Viktor, visually I have no problems with shadows. I'm more afraid of plants not getting enough light. Things are still looking good at the moment.   

I've just had a major trim and its positively bald right now!


----------



## Bobtastic (28 Jun 2011)

flygja said:
			
		

> Luckily she doesn't go for my fish or shrimps. She just watches them. They've even gotten used to her and don't hide anymore when she shows up.


I thought all ginger cats were male?

EDIT: Seems she in a minority, as 75% of ginger cats are male! (unconfirmed statistic)
Sorry for the off topic comment.


----------



## flygja (29 Jun 2011)

My cat is a stray, so she's probably not a regular statistic  Found her at the carpark of my apartment block mew-ing away for 2 days. Her left rear leg was broken at the knee and she was missing her tail. My wife decided to save her and 3 years later, we can't imagine life without her


----------



## flygja (2 Aug 2011)

Guess what? I found someone with a PAR meter who was willing to lend it to me! The person has asked me not to reveal his identity so I can only show some results instead   

About 1 inch from an LED and it reads




Massive!!

But once we reach the water's surface (still in air)



Dropped quite a bit.

And just below the water's surface



Dropped some more.

At this level, Ludwigia inclinata verticillata var Cuba is starting to turn a bit red in the veins. 

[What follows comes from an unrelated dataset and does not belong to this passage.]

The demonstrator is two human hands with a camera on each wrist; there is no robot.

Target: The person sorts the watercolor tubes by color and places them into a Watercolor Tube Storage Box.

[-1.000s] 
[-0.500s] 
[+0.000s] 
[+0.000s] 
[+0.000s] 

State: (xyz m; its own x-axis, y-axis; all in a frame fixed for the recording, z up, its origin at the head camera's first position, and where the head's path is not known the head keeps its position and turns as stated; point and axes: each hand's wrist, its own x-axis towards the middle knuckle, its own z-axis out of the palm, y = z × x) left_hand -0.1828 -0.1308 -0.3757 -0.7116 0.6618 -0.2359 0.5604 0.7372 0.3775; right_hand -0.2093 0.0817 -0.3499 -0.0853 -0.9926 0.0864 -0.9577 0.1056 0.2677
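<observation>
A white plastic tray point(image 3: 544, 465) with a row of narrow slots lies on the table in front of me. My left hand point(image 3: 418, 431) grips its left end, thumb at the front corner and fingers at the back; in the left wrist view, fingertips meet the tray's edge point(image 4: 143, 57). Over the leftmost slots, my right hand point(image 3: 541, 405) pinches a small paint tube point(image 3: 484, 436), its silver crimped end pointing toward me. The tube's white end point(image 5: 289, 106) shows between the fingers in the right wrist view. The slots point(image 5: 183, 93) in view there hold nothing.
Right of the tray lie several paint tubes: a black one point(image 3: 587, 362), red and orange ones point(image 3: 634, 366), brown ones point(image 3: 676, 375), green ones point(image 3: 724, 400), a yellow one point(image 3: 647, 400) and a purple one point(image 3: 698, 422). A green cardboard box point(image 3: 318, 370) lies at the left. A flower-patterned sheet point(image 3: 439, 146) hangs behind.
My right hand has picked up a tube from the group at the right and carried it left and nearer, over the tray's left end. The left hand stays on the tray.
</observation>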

That is quite a lot of PAR.

Here's where Ludwigia brevipes is starting to turn orangish.




Right in front of the glass.



Quite a lot of PAR! Too much I think, Tom Barr measured a tank with a full HC carpet and it only had about 50 umols

At the front too but on the right side where the hairgrass is growing much nicer and thicker.



Only 2/3rds of the PAR in the middle. Lush hairgrass might have to do with better CO2 distribution perhaps.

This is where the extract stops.